Иван Ильич походил некоторое время в задумчивости, выпил холодного чаю, потом взял стул, на котором сидела Дарья Дмитриевна, и отнес его в свою комнату. Там примерился, поставил его в угол и, взяв себя всей горстью за нос, проговорил точно с величайшим изумлением:

– Чепуха. Вот ерунда-то!

Для Даши эта встреча была как одна из многих, – встретила очень славного человека, и только. Даша была в том еще возрасте, когда видят и слышат плохо: слух оглушен шумом крови, а глаза повсюду, – будь даже это человеческое лицо, – видят, как в зеркале, только свое изображение. В такое время лишь уродство поражает фантазию, а красивые люди, и обольстительные пейзанки, и скромная красота искусства считаются повседневной свитой королевы в девятнадцать лет.

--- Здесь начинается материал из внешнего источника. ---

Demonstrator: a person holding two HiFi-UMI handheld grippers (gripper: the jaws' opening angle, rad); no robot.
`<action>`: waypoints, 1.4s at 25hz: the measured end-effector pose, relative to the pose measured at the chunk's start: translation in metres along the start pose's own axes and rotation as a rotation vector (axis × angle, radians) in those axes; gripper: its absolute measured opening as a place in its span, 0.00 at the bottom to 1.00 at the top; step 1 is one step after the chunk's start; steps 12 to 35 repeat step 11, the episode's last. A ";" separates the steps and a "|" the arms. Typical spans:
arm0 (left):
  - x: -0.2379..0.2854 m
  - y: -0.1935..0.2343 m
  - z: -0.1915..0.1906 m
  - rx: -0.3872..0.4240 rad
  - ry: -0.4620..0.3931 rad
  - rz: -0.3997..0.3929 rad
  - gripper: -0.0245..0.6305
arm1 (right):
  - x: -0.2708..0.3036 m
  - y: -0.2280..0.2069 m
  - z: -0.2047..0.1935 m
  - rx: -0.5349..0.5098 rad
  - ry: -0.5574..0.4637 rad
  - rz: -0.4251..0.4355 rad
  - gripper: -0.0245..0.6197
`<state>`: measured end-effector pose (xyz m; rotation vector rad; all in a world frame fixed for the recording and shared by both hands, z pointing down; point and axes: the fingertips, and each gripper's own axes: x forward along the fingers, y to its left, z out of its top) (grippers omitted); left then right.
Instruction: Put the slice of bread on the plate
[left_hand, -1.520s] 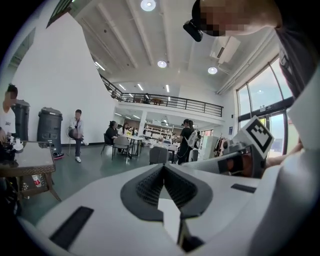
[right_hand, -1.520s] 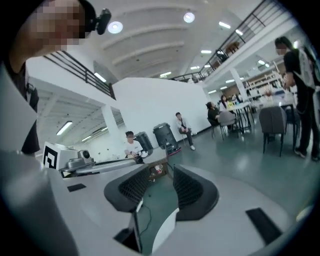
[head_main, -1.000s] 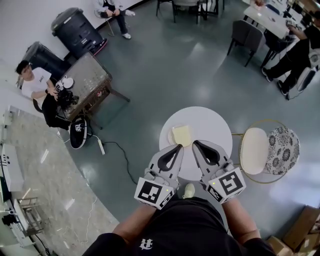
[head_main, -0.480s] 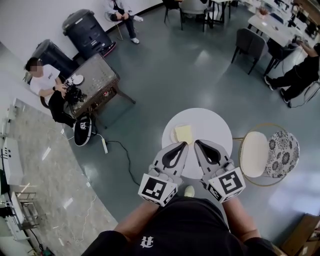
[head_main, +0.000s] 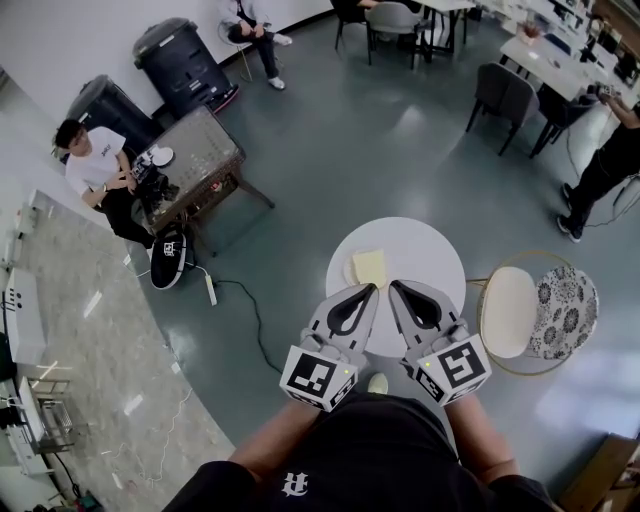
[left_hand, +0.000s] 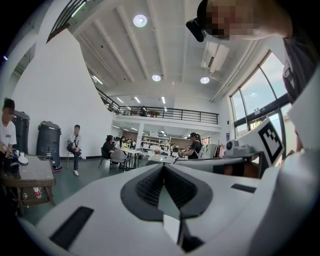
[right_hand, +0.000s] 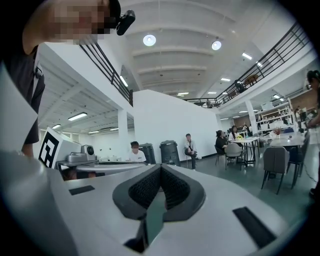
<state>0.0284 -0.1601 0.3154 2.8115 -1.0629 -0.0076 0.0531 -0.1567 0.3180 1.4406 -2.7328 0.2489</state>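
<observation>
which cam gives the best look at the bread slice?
Head view: the bread slice lies in full sight from above on the round white table. Both gripper views look level across the room; neither shows it.

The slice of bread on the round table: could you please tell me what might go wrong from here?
Both the left gripper and the right gripper are shut and empty; approaching the slice of bread like that would likely push it, not grip it.
The table is small, so a shove could slide the bread off.
A cable lies on the floor left of the table: a possible trip hazard.
</observation>
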 end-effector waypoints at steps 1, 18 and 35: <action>0.000 0.000 0.001 0.000 0.000 0.000 0.05 | 0.000 0.000 0.001 -0.001 0.000 0.000 0.05; -0.003 0.000 -0.003 -0.002 -0.002 -0.004 0.05 | 0.001 0.003 -0.004 0.001 0.005 -0.003 0.05; -0.003 0.000 -0.003 -0.002 -0.002 -0.004 0.05 | 0.001 0.003 -0.004 0.001 0.005 -0.003 0.05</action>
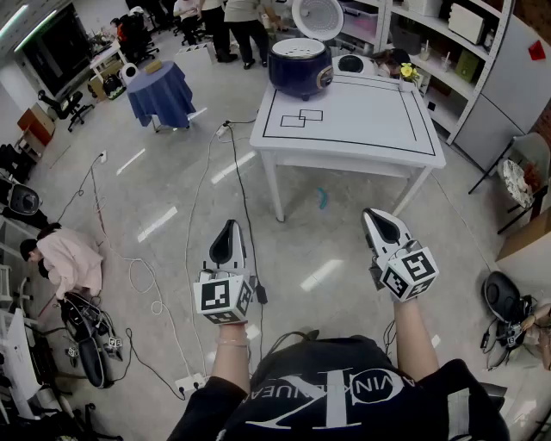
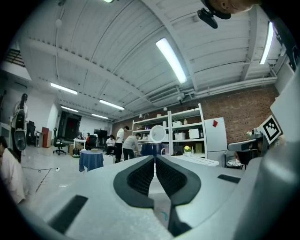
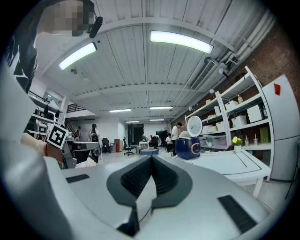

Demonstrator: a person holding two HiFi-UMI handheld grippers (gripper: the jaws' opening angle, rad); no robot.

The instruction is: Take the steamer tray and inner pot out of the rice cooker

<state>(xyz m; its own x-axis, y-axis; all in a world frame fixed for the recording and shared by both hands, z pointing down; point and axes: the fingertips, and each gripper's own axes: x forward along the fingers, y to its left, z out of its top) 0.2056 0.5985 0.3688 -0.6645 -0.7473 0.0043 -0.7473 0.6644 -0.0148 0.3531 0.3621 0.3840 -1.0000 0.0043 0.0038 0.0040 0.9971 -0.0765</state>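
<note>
A dark blue rice cooker (image 1: pixel 300 66) stands at the far left corner of the white table (image 1: pixel 362 142), its white lid (image 1: pixel 318 17) raised. Something white fills its top; I cannot tell tray from pot. The cooker also shows small in the left gripper view as the rice cooker (image 2: pixel 151 148) and in the right gripper view as the rice cooker (image 3: pixel 189 147). My left gripper (image 1: pixel 227 235) and right gripper (image 1: pixel 376 220) are held level over the floor, well short of the table. Both are shut with nothing between the jaws.
Black lines mark rectangles on the table top. Cables (image 1: pixel 237 181) trail across the floor to the table. A round table with a blue cloth (image 1: pixel 161 91) stands far left. Shelves (image 1: pixel 448 43) line the right wall. People stand at the back; one person (image 1: pixel 65 258) crouches at left.
</note>
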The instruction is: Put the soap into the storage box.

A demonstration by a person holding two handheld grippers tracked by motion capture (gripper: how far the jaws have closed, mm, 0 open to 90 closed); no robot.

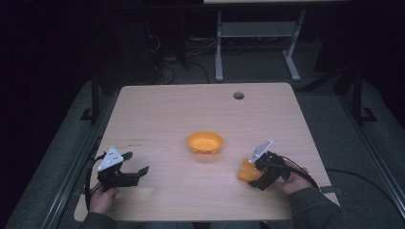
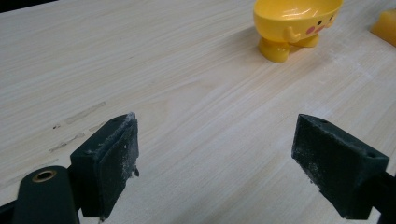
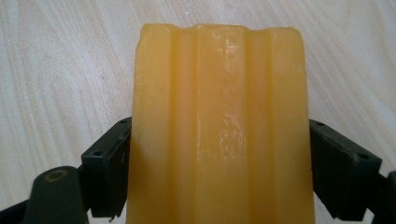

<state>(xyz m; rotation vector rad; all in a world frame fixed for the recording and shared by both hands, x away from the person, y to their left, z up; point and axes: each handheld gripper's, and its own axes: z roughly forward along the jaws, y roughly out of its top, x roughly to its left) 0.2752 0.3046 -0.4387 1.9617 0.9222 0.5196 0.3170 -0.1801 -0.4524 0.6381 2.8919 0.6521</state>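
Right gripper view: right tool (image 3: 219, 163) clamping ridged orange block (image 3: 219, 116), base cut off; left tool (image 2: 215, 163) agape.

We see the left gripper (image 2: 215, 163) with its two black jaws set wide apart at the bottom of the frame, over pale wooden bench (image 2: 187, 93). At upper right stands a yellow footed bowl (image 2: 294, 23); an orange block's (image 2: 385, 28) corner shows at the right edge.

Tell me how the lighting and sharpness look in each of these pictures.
High view: dim, room beyond the table nearly black, yellow bowl small and soft. Left gripper view: bright, even, sharp wood grain. Right gripper view: orange block very close, glossy highlights down its ridges.
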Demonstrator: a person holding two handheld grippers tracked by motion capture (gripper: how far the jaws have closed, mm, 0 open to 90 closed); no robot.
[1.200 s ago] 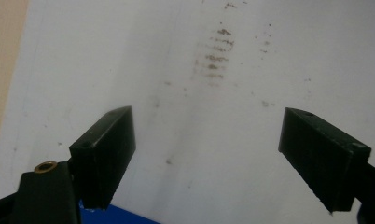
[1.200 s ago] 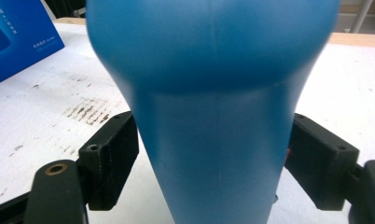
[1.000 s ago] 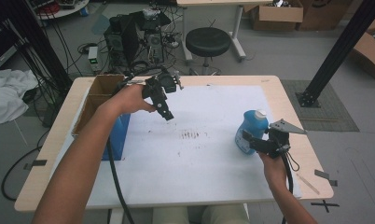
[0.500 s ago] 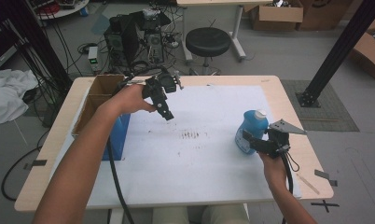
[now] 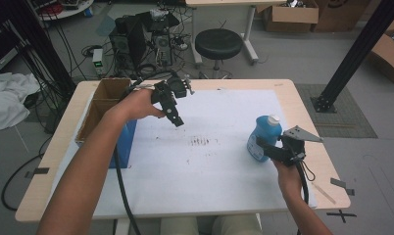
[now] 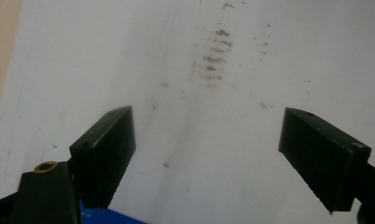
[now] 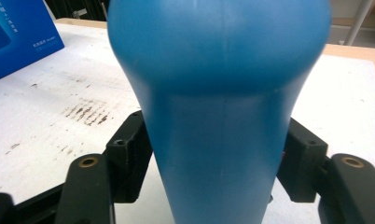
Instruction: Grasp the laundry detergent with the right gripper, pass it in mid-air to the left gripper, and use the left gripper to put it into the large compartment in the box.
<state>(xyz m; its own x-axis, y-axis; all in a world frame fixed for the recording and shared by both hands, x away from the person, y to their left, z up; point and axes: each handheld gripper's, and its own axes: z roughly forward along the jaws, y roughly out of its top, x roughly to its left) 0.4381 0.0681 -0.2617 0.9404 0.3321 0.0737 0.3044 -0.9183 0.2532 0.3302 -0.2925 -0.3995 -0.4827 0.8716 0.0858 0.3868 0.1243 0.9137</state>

Не так было с Иваном Ильичом. Теперь, когда с посещения Даши прошло больше недели, ему стало казаться удивительным, как могла незаметно (он с ней не сразу даже и поздоровался) и просто (вошла, села, положила муфту на колени) появиться в их оголтелой квартире эта девушка с нежной, нежно-розовой кожей, в черном суконном платье, с высоко поднятыми пепельными волосами и надменным детским ртом. Непонятно было, как решился он спокойно говорить с ней про колбасу от Елисеева.

А теплые карамелечки вытащил из кармана, предложил съесть? Мерзавец!

Иван Ильич за свою жизнь (ему недавно исполнилось двадцать девять лет) влюблялся раз шесть: еще реалистом, в Казани, – в зрелую девицу, Марусю Хвоеву, дочь ветеринарного врача, давно уже и бесплодно гуляющую, все в одной и той же плюшевой шубке, по главной улице в четыре часа; но Марусе Хвоевой было не до шуток, – Ивана Ильича отвергли, и он без предварительного перехода увлекся гастролершей Адой Тилле, поражавшей казанцев тем, что в опереттах, из какой бы эпохи ни были они, появлялась, по возможности, в костюме для морского купанья, что и подчеркивалось дирекцией в афишах: «Знаменитая Ада Тилле, получившая золотой приз за красоту ног».

Иван Ильич дошел даже до того, что пробрался к ней в дом и поднес букет, нарванный в городском саду. Но Ада Тилле, сунув эти цветы понюхать лохматой собачонке, сказала Ивану Ильичу, что от местной пищи у нее совершенно испорчен желудок, и попросила его сбегать в аптеку. Тем дело и кончилось.